Generative AI projects pose major cybersecurity risk to enterprises

Elizabeth Montalbano, Dark Reading

June 29, 2023

2 Min Read
Generative AI projects pose major cybersecurity risk to enterprises

Organizations’ rush to embrace generative AI may be ignoring the significant security threats that large language model (LLM)-based technologies like ChatGPT pose, particularly in the open source development space and across the software supply chain, new research has found.

A report by Rezilion released June 28 explored the current attitude of the open source landscape to LLMs, particularly in their popularity, maturity, and security posture. What researchers found is that despite the rapid adoption of this technology among the open source community (with a whopping 30,000 GPT-related projects on GitHub alone), the initial projects being developed are, overall, insecure — resulting in an increased threat with substantial security risk for organizations.

This risk only stands to increase in the short-term as generative AI continues its rapid adoption throughout the industry, demanding an immediate response to improve security standards and practices in the development and maintenance of the technology, says Yotam Perkal, director of vulnerability research at Rezilion.

“Without significant improvements in the security standards and practices surrounding LLMs, the likelihood of targeted attacks and the discovery of vulnerabilities in these systems will increase,” he tells Dark Reading.
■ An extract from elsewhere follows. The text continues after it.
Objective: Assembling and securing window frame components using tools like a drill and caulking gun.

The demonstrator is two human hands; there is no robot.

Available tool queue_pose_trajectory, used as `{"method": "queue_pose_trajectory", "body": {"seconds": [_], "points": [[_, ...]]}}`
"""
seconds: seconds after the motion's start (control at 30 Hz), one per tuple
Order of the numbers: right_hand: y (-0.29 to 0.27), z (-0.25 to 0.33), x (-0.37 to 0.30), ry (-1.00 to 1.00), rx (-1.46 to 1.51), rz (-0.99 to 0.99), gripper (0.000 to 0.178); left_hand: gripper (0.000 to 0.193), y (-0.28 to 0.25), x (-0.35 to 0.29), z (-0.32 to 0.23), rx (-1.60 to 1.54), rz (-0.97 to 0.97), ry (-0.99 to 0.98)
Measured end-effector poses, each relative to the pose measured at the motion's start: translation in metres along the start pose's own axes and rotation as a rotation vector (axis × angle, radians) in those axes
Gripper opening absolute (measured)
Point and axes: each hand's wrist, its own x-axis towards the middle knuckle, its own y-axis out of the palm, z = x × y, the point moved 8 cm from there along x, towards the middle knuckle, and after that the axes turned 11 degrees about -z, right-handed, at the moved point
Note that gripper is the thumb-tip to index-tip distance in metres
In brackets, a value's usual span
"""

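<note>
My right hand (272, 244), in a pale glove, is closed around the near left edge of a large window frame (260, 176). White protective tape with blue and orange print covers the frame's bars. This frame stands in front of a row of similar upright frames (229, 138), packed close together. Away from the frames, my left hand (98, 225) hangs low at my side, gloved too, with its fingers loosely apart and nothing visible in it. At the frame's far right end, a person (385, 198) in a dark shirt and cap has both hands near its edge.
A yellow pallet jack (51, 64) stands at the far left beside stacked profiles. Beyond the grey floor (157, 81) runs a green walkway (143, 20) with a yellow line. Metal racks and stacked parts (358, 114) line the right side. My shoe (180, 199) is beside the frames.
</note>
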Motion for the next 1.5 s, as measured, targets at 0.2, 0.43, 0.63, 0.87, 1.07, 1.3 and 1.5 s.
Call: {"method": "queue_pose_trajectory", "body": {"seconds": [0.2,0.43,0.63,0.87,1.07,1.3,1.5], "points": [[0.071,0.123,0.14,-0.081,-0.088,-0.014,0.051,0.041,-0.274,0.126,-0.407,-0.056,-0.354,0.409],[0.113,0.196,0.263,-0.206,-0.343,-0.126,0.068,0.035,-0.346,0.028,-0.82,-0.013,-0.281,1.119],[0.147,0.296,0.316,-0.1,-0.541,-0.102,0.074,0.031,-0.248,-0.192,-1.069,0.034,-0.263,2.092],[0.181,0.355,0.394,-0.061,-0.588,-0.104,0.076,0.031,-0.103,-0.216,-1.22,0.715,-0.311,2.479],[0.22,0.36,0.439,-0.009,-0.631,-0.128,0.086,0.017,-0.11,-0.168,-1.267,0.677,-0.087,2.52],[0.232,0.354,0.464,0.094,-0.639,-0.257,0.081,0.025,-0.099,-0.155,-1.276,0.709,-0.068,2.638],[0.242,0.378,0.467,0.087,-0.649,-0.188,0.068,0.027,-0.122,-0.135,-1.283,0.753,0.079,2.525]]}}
As part of its research, the team investigated the security of 50 of the most popular GPT and LLM-based open source projects on GitHub, ranging in length of development time from two to six months. What they found is that while they were all extremely popular with developers, their relative immaturity was paired with a generally low security rating.

If developers rely on these projects to develop new generative-AI-based technology for the enterprise, then they could be creating even more potential vulnerabilities against which organizations are not prepared to defend, Perkal says.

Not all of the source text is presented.